## EXERCISE BRIEF
In the records below, some lines contain the word "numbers". Copy each of them.

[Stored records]
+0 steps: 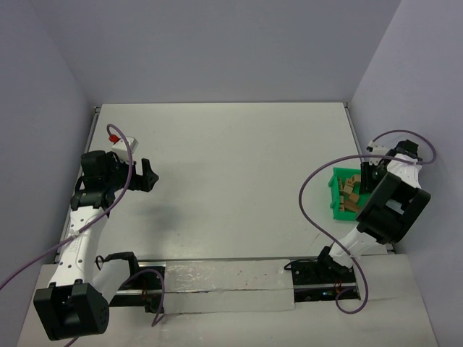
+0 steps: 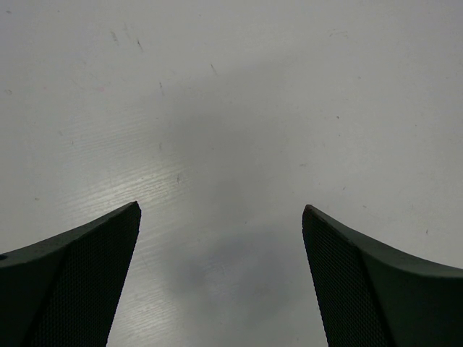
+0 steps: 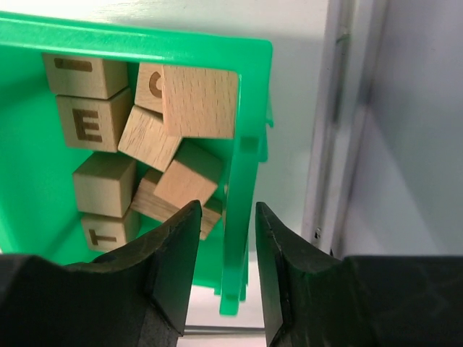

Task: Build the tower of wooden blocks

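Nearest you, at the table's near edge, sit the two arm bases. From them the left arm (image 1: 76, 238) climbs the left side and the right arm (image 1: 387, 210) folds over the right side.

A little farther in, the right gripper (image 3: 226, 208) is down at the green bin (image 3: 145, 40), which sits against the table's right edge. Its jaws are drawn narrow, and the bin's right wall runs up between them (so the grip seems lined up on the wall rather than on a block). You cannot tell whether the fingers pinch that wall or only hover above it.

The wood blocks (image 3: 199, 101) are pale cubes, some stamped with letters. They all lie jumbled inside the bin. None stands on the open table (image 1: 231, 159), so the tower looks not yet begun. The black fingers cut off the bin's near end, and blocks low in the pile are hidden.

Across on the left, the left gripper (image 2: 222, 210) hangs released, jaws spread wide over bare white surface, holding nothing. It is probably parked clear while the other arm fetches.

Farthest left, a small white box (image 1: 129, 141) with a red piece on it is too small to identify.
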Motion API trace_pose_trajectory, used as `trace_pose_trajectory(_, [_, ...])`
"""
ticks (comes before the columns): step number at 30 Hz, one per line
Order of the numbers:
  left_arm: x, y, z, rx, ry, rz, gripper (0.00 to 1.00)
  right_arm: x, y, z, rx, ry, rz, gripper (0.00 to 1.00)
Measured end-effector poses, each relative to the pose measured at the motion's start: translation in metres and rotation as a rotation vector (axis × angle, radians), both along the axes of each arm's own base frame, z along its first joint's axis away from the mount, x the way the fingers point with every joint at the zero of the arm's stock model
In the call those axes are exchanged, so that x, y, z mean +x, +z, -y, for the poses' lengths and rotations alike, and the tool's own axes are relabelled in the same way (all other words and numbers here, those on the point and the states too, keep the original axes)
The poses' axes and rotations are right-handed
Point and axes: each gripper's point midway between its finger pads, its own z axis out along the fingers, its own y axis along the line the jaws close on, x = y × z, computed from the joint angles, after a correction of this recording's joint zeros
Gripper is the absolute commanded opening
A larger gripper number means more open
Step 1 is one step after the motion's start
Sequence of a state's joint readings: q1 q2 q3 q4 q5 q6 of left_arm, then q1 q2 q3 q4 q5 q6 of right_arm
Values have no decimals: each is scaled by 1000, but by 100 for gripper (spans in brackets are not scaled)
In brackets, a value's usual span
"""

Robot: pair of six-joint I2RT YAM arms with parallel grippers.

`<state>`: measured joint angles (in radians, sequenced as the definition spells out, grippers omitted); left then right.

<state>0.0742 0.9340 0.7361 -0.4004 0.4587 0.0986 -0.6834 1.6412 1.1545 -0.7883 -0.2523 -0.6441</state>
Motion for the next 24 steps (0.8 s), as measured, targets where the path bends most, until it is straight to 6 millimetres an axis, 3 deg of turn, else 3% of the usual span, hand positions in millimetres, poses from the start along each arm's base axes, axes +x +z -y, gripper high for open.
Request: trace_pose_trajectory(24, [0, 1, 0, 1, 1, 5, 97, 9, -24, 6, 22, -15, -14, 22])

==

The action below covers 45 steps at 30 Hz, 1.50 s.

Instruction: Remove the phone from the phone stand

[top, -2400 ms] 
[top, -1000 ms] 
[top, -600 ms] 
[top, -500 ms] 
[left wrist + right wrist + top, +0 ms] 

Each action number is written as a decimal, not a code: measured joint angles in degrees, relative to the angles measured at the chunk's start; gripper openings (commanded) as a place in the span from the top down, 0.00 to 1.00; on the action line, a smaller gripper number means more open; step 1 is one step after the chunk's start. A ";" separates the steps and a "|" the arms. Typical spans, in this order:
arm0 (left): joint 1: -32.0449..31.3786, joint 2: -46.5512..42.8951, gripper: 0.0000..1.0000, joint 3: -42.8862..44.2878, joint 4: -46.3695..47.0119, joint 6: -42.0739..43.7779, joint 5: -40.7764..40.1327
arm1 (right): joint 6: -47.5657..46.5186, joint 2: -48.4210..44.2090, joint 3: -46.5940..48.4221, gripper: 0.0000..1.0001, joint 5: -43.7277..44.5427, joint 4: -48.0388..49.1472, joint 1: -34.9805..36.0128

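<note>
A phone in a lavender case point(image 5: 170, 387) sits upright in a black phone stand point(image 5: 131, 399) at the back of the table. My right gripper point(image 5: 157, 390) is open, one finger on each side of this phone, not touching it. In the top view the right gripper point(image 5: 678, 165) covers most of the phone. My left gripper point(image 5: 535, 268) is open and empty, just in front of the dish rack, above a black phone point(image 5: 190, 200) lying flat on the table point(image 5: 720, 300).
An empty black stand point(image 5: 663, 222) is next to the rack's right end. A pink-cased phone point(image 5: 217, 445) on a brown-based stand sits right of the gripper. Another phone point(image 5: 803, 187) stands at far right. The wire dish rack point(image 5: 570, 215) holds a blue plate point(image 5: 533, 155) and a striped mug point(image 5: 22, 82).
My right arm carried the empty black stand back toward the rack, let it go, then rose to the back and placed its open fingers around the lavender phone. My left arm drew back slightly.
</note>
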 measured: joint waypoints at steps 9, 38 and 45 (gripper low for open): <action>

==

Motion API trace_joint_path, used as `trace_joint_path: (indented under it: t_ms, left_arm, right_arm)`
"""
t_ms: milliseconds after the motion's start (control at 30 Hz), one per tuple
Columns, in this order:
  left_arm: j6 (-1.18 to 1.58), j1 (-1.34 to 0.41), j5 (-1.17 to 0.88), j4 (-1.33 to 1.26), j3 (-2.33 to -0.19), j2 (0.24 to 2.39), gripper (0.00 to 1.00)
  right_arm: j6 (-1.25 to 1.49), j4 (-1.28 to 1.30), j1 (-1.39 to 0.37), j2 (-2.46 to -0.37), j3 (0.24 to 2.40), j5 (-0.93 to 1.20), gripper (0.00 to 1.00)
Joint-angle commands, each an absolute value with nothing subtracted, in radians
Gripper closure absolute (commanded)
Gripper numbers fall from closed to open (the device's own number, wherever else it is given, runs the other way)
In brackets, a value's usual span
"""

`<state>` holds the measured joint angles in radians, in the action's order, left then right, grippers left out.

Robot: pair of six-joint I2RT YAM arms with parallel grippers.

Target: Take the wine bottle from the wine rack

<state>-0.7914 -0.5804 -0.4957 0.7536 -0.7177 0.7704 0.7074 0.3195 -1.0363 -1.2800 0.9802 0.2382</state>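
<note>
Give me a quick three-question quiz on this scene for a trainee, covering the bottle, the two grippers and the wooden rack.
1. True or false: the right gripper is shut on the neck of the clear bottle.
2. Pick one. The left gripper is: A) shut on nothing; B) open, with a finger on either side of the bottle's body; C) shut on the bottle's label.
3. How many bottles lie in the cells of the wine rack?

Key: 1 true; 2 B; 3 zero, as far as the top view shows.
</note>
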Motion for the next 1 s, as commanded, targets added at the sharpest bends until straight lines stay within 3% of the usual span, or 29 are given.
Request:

## RESULT FOR THIS EXERCISE
Order of the numbers:
In the call those axes are exchanged, so that x, y, z mean +x, +z, -y, for the poses' lengths and rotations alike, and the tool's own axes are relabelled in the same way (all other words and numbers here, those on the point and the states too, keep the original axes)
Gripper numbers fall from closed to open (the device's own number, wherever else it is given, runs the other way)

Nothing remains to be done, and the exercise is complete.